An exact transcript of all the records is the expected answer.
::::::::::
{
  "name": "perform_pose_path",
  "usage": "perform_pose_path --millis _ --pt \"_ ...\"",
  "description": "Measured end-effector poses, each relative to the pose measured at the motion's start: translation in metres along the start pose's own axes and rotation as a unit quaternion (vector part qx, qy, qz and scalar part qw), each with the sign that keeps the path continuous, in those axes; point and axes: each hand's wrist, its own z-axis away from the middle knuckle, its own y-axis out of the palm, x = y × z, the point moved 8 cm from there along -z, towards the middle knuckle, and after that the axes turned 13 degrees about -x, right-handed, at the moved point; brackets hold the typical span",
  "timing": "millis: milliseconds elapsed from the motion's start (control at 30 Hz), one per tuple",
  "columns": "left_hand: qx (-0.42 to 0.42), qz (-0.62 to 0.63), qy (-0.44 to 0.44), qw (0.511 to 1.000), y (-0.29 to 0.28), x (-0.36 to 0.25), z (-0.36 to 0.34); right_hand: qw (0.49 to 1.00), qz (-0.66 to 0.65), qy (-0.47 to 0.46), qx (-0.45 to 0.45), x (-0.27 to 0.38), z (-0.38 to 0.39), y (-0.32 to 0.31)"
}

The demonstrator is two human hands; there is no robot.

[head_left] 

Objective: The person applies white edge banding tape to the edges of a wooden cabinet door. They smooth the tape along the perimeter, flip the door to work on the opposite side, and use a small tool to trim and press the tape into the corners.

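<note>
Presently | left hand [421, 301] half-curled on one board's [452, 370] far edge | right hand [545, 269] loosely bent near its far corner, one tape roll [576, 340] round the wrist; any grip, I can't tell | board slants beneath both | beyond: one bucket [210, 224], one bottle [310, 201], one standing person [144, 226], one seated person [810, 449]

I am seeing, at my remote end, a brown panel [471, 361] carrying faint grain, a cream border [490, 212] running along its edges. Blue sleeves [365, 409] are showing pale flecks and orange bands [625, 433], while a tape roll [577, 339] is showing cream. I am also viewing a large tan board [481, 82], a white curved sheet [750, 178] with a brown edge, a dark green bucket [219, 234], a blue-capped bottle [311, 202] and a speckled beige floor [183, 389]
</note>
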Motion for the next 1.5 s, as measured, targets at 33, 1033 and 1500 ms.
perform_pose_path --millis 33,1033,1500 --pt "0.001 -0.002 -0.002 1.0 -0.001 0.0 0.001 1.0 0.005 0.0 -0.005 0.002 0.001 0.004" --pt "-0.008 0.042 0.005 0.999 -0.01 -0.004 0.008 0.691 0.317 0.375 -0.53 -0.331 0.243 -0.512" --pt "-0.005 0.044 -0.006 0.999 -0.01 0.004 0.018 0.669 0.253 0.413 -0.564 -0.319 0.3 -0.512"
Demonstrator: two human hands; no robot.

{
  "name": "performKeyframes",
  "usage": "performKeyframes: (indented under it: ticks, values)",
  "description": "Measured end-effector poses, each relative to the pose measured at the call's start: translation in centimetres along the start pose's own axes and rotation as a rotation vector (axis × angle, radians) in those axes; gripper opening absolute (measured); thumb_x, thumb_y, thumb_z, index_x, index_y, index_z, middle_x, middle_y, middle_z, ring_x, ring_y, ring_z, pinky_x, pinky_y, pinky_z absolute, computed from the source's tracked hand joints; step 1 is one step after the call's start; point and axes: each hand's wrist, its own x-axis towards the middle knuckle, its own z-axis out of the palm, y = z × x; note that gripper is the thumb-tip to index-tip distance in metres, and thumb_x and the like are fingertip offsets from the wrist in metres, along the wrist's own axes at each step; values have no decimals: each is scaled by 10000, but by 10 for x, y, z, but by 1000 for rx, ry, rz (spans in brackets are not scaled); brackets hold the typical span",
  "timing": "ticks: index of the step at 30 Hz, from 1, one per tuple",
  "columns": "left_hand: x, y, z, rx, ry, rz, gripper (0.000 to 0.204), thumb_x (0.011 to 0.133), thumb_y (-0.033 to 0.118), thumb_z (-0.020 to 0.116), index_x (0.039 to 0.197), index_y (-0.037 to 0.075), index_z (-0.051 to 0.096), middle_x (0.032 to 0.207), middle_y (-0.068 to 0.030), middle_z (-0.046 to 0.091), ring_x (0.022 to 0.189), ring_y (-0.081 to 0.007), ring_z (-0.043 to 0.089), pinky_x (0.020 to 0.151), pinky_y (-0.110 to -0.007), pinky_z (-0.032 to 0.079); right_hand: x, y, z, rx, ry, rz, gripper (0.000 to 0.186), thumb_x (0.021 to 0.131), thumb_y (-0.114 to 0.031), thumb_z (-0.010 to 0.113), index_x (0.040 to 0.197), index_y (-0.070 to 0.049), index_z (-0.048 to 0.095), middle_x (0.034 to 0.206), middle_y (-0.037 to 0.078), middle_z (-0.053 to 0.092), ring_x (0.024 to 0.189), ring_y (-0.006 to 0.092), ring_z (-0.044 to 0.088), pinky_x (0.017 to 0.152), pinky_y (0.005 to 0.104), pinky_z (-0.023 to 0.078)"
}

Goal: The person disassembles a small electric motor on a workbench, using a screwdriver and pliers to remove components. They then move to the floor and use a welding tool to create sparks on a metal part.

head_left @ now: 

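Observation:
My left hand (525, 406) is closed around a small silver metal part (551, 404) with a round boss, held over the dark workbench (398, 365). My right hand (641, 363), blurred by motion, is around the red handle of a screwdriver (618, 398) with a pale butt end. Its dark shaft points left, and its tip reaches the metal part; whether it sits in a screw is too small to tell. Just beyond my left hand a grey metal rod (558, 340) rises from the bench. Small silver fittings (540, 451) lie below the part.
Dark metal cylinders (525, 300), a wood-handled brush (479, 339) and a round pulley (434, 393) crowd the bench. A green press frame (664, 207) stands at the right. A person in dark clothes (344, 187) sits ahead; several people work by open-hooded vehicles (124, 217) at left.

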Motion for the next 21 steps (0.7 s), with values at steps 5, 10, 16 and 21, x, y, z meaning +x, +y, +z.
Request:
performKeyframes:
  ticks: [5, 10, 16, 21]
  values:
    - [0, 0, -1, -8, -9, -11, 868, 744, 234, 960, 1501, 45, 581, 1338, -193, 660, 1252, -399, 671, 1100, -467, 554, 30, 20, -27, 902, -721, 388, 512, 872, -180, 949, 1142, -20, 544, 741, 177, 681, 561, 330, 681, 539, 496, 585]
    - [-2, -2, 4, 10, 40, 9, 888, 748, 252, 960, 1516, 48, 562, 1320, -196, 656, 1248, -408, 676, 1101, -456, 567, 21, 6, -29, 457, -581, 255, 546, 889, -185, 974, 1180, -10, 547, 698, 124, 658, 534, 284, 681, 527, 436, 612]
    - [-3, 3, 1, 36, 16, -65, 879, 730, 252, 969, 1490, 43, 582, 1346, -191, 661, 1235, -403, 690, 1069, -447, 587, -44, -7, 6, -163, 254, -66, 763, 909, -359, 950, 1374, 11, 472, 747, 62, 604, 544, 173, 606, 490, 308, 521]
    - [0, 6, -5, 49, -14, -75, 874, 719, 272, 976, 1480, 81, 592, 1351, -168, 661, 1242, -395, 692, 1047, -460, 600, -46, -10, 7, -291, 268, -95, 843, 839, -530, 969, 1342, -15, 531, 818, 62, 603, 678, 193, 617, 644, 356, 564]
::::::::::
• **Worked solution**:
{
  "name": "perform_pose_path",
  "usage": "perform_pose_path --millis _ --pt \"_ ...\"",
  "description": "Measured end-effector poses, each relative to the pose measured at the motion's start: translation in metres along the start pose's own axes and rotation as a unit quaternion (vector part qx, qy, qz and scalar part qw), each with the sign that keeps the path continuous, in those axes; point and axes: each hand's wrist, its own z-axis away from the middle knuckle, its own y-axis out of the palm, x = y × z, the point moved 8 cm from there along -z, towards the middle knuckle, and after that the axes turned 13 degrees about -x, right-handed, at the moved point; brackets hold the typical span",
  "timing": "millis: milliseconds elapsed from the motion's start (control at 30 Hz), one per tuple",
  "columns": "left_hand: qx (-0.42 to 0.42), qz (-0.62 to 0.63), qy (-0.44 to 0.44), qw (0.511 to 1.000), y (-0.29 to 0.28), x (-0.36 to 0.25), z (-0.36 to 0.34); right_hand: qw (0.49 to 1.00), qz (-0.66 to 0.65), qy (-0.47 to 0.46), qx (-0.45 to 0.45), x (-0.27 to 0.38), z (-0.38 to 0.39), y (-0.32 to 0.31)"
}

The demonstrator is two human hands; there is no robot.

[head_left] 

Objective: The person applies white edge banding tape to the edges of a wooden cabinet door. They smooth the tape along the perimeter, flip the door to work on the opposite side, and use a small tool to trim and press the tape into the corners.

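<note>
Presently | left hand [421, 301] half-curled on one board's [452, 370] far edge | right hand [545, 269] loosely bent near its far corner, one tape roll [576, 340] round the wrist; any grip, I can't tell | board slants beneath both | beyond: one bucket [210, 224], one bottle [310, 201], one standing person [144, 226], one seated person [810, 449]

I am seeing, at my remote end, a brown panel [471, 361] carrying faint grain, a cream border [490, 212] running along its edges. Blue sleeves [365, 409] are showing pale flecks and orange bands [625, 433], while a tape roll [577, 339] is showing cream. I am also viewing a large tan board [481, 82], a white curved sheet [750, 178] with a brown edge, a dark green bucket [219, 234], a blue-capped bottle [311, 202] and a speckled beige floor [183, 389]
</note>
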Motion for the next 1.5 s, as measured, targets at 33, 1033 and 1500 ms.
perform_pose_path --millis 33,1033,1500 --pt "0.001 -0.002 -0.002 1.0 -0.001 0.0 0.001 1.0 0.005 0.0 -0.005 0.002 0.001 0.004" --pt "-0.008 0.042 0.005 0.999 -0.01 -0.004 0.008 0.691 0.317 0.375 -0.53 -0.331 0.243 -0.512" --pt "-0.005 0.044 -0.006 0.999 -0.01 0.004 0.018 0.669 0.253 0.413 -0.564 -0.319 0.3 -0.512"
Demonstrator: two human hands; no robot.

{
  "name": "performKeyframes",
  "usage": "performKeyframes: (indented under it: ticks, values)",
  "description": "Measured end-effector poses, each relative to the pose measured at the call's start: translation in centimetres along the start pose's own axes and rotation as a rotation vector (axis × angle, radians) in those axes; gripper opening absolute (measured); thumb_x, thumb_y, thumb_z, index_x, index_y, index_z, middle_x, middle_y, middle_z, ring_x, ring_y, ring_z, pinky_x, pinky_y, pinky_z absolute, computed from the source's tracked hand joints; step 1 is one step after the call's start; point and axes: each hand's wrist, its own x-axis towards the middle knuckle, its own z-axis out of the palm, y = z × x; note that gripper is the thumb-tip to index-tip distance in metres, and thumb_x and the like are fingertip offsets from the wrist in metres, along the wrist's own axes at each step; values have no decimals: each is scaled by 10000, but by 10 for x, y, z, but by 1000 for rx, ry, rz (spans in brackets are not scaled); brackets hold the typical span",
  "timing": "ticks: index of the step at 30 Hz, from 1, one per tuple",
  "columns": "left_hand: x, y, z, rx, ry, rz, gripper (0.000 to 0.204), thumb_x (0.011 to 0.133), thumb_y (-0.033 to 0.118), thumb_z (-0.020 to 0.116), index_x (0.039 to 0.197), index_y (-0.037 to 0.075), index_z (-0.051 to 0.096), middle_x (0.032 to 0.207), middle_y (-0.068 to 0.030), middle_z (-0.046 to 0.091), ring_x (0.022 to 0.189), ring_y (-0.081 to 0.007), ring_z (-0.043 to 0.089), pinky_x (0.020 to 0.151), pinky_y (-0.110 to -0.007), pinky_z (-0.032 to 0.079); right_hand: x, y, z, rx, ry, rz, gripper (0.000 to 0.186), thumb_x (0.021 to 0.131), thumb_y (-0.114 to 0.031), thumb_z (-0.010 to 0.113), index_x (0.040 to 0.197), index_y (-0.070 to 0.049), index_z (-0.048 to 0.095), middle_x (0.034 to 0.206), middle_y (-0.037 to 0.078), middle_z (-0.053 to 0.092), ring_x (0.024 to 0.189), ring_y (-0.006 to 0.092), ring_z (-0.044 to 0.088), pinky_x (0.017 to 0.152), pinky_y (0.005 to 0.104), pinky_z (-0.023 to 0.078)"
}

Goal: The person disassembles a small electric motor on a workbench, using a screwdriver and pliers to remove components. They then move to the floor and use a welding tool to create sparks on a metal part.

head_left @ now: 

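Observation:
My left hand (525, 406) is closed around a small silver metal part (551, 404) with a round boss, held over the dark workbench (398, 365). My right hand (641, 363), blurred by motion, is around the red handle of a screwdriver (618, 398) with a pale butt end. Its dark shaft points left, and its tip reaches the metal part; whether it sits in a screw is too small to tell. Just beyond my left hand a grey metal rod (558, 340) rises from the bench. Small silver fittings (540, 451) lie below the part.
Dark metal cylinders (525, 300), a wood-handled brush (479, 339) and a round pulley (434, 393) crowd the bench. A green press frame (664, 207) stands at the right. A person in dark clothes (344, 187) sits ahead; several people work by open-hooded vehicles (124, 217) at left.
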
Motion for the next 21 steps (0.7 s), with values at steps 5, 10, 16 and 21, x, y, z meaning +x, +y, +z.
Request:
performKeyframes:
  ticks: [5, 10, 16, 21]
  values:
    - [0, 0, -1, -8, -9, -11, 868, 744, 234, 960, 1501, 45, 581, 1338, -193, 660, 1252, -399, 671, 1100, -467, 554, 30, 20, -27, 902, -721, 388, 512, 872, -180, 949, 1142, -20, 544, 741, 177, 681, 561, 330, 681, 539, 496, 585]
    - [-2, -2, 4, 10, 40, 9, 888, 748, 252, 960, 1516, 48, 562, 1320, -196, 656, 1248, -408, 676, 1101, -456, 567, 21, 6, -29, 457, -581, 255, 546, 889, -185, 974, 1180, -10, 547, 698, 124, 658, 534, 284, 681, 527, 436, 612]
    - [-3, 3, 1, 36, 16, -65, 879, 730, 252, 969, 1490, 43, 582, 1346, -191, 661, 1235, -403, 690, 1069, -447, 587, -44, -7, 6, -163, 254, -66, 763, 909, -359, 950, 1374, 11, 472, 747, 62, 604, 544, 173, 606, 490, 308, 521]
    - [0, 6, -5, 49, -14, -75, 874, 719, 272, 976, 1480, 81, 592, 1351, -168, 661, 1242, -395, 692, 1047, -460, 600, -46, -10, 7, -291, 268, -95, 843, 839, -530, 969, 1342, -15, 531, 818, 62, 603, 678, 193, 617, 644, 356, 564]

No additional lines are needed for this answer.